The government plans to introduce a bill to amend the Waqf Act, of 1995, aiming to curb the unchecked powers of Waqf Boards, which were further expanded by a 2013 amendment. This move seeks to bring transparency and accountability to the regulation and monitoring of over 8.7 lakh properties under the control of state boards across the country, thereby addressing corruption.
Understanding Waqf and Its Assets
Waqf refers to properties dedicated exclusively to religious or charitable purposes under Islamic law. Once designated as Waqf, ownership is transferred from the person making the Waqf (waqif) to Allah, making it irrevocable. These properties are managed by a mutawwali, appointed by the waqif or a competent authority. Waqf boards oversee 8.7 lakh properties spanning 9.4 lakh acres across India, with an estimated value of Rs 1.2 lakh crore. There are 32 Waqf boards, including two Shia Waqf boards in Uttar Pradesh and Bihar.
Evolution of Waqf and Its Laws
The concept of Waqf in India dates back to the Delhi Sultanate, with early examples including Sultan Muizuddin Sam Ghaor’s (Muhammad Ghori) dedication of villages to the Jama Masjid of Multan. The Mussalman Waqf Act, of 1923, marked the first regulatory attempt. Post-independence, the Waqf Act was passed in 1954 and replaced by a new Waqf Act in 1995, granting more power to Waqf boards. However, this power increase has been accompanied by numerous complaints of encroachment and illegal lease and sale of Waqf properties. The 2013 amendment is particularly controversial for conferring unlimited powers on Waqf boards, making the sale of Waqf properties impossible.

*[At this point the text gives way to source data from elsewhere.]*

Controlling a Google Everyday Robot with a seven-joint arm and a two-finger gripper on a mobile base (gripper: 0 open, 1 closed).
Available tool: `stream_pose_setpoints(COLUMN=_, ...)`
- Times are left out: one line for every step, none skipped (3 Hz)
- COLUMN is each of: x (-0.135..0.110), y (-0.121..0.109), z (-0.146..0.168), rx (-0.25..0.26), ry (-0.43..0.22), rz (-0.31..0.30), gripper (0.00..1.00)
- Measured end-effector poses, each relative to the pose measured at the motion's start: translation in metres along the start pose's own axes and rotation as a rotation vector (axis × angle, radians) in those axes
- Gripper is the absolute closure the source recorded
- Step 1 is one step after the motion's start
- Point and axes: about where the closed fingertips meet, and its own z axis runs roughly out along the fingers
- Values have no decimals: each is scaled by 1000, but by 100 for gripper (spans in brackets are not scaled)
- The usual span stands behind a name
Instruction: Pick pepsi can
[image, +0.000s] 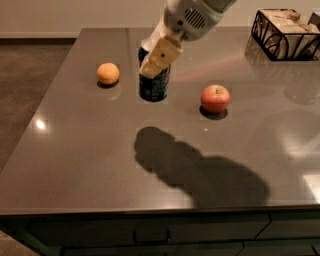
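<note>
The pepsi can (154, 84) is a dark navy can, upright, held clear above the grey table (90, 165); its shadow lies apart from it, nearer the front of the table. My gripper (159, 56) comes down from the upper right on a white arm and is shut on the can's upper part. One cream finger (161, 54) covers the can's top front, so the silver top is hidden.
An orange (108, 73) lies to the left of the can. A red apple (215, 98) lies to its right. A black wire basket (286, 33) stands at the back right corner. The table's front edge runs along the bottom and its left edge drops to carpet.
</note>
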Motion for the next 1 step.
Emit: stream_pose_setpoints(x=-11, y=-3, z=-19, rx=20, ry=-19, rz=-16, gripper=100)
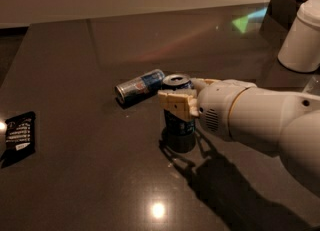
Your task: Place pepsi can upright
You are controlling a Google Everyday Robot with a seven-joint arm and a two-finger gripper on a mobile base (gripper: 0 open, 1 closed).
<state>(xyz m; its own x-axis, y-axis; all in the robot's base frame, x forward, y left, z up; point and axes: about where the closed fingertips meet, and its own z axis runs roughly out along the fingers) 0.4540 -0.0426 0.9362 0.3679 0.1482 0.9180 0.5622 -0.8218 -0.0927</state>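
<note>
Dark tabletop (90,170), upright pepsi can (179,127) apparently clamped in the grip of the tool (182,92).

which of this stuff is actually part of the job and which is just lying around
Part of the job:
- pepsi can, standing upright on the table
- gripper, shut around the can's upper part

Just lying about:
- slim can, on its side just behind the pepsi can
- black packet, at the left edge
- white container, far right
</note>
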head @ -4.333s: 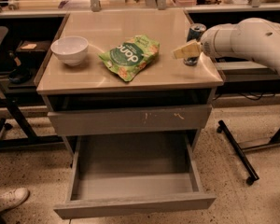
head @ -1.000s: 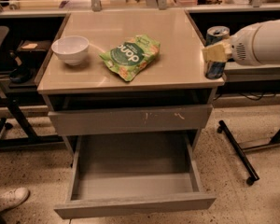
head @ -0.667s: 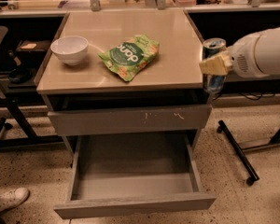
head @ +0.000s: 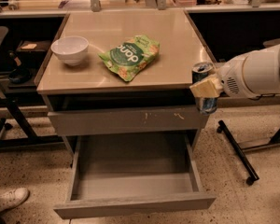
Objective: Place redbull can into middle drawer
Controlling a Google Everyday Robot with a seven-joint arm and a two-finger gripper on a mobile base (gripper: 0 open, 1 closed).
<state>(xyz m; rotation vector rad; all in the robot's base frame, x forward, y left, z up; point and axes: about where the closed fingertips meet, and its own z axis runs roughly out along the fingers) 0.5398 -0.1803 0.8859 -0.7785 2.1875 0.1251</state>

Proposed Changes to Curb Waqf Board Powers
The bill proposes to repeal Section 40 of the Waqf Act, 1995, which grants Waqf boards the power to decide if a property is Waqf property. There have been numerous complaints of misuse of this power for property grabs with the help of corrupt Waqf bureaucracy. The bill seeks to transfer this power to the collector. Notably, even countries following Muslim law do not have a Waqf body with such extensive powers.
Redefining Waqf and Addressing Complaints
The definition of Waqf was significantly changed in 2013, allowing property dedication to Waqf boards by any person, not just Muslims. This has led to a surge in property dedications and subsequent disputes. The Waqf bureaucracy has faced criticism for inefficiency, leading to issues like encroachment, mismanagement, and ownership disputes. There are currently 40,951 cases pending in Waqf tribunals, which lack judicial oversight. The proposed bill aims to address these issues by enhancing judicial oversight and representation of minority Muslim sects.
Recommendations and Broader Goals of the Amendments
The Sachar Committee’s 2006 report recommended efficient Waqf management, inclusion of non-Muslim expertise, and financial audits. The joint parliamentary committee’s 2008 report suggested revamping Waqf boards, appointing a senior officer as CEO, and introducing stringent measures against unauthorized property alienation and corruption. The broader goal of the amendments is to modernize Waqf property management, protect women’s rights, ensure fair representation, reduce litigation, and provide judicial oversight on tribunal decisions.
Response from Muslim Organizations
The All India Muslim Personal Law Board has criticized the bill, calling it an interference with personal laws and threatening a mass movement. Conversely, the All India Sufi Sajjadanashin Council, representing Sufi shrines, has welcomed the proposal, alleging that Waqf boards operate in a “dictatorial” manner.
The proposed amendments to the Waqf Act aim to introduce much-needed transparency, accountability, and modernization in the management of Waqf properties. By addressing corruption and inefficiency, the government hopes to protect rights, reduce disputes, and ensure fair representation across the board.